* _What to produce_
Give back exactly the lines of the data below, starting with the line that has "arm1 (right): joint" and going on through the line that has "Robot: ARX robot".

* _Data extract_
>>>
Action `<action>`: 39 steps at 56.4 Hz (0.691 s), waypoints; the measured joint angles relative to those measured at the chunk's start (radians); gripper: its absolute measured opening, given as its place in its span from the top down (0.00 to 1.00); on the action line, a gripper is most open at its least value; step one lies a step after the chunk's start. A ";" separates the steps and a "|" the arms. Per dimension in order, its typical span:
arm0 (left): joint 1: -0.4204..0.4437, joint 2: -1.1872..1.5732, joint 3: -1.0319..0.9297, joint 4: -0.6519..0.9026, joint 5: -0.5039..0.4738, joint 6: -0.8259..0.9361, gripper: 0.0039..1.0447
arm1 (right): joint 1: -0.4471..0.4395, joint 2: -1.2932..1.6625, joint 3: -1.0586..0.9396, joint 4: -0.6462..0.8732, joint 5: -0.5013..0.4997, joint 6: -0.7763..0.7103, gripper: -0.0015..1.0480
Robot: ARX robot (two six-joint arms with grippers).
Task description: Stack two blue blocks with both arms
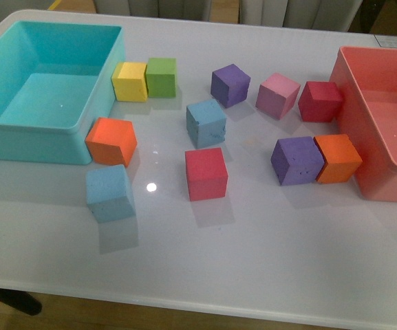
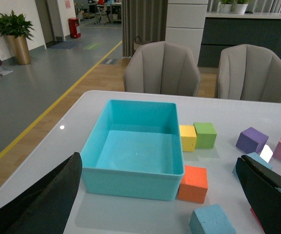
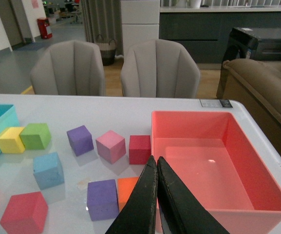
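Note:
Two light blue blocks lie apart on the white table. One blue block [image 1: 206,122] sits near the middle; the other [image 1: 109,192] sits nearer the front left, just in front of an orange cube [image 1: 111,141]. Neither arm shows in the front view. In the left wrist view my left gripper [image 2: 159,165] hangs open above the table, its fingers wide apart. The front-left blue block [image 2: 213,220] lies low between them, and the middle one [image 2: 254,161] peeks from behind one finger. My right gripper [image 3: 155,160] is shut on nothing, above the edge of the red bin, and the middle blue block [image 3: 48,169] lies off to one side of it.
A turquoise bin [image 1: 33,127] stands at the back left and a red bin [image 1: 363,137] at the right. Yellow [image 1: 130,81], green [image 1: 162,76], purple [image 1: 230,84], pink [image 1: 278,95] and red [image 1: 206,173] cubes are scattered around, with a purple [image 1: 297,160] and orange [image 1: 338,158] pair beside the red bin.

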 joint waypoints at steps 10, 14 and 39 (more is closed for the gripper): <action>0.000 0.000 0.000 0.000 0.000 0.000 0.08 | 0.000 -0.061 0.000 -0.061 0.000 0.000 0.98; 0.000 0.000 0.000 0.000 0.000 0.000 0.08 | 0.000 -0.090 0.000 -0.089 0.000 0.000 0.98; 0.000 0.000 0.000 0.000 0.000 0.000 0.08 | 0.000 -0.303 0.000 -0.309 0.000 0.000 0.98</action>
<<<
* _Response area_
arm1 (right): joint 1: -0.4471..0.4395, joint 2: -1.2932..1.6625, joint 3: -1.0586..0.9396, joint 4: -0.6462..0.8732, joint 5: -0.5013..0.4997, joint 6: -0.7763..0.7103, gripper: -0.0015..1.0480
Robot: ARX robot (two six-joint arms with grippers).

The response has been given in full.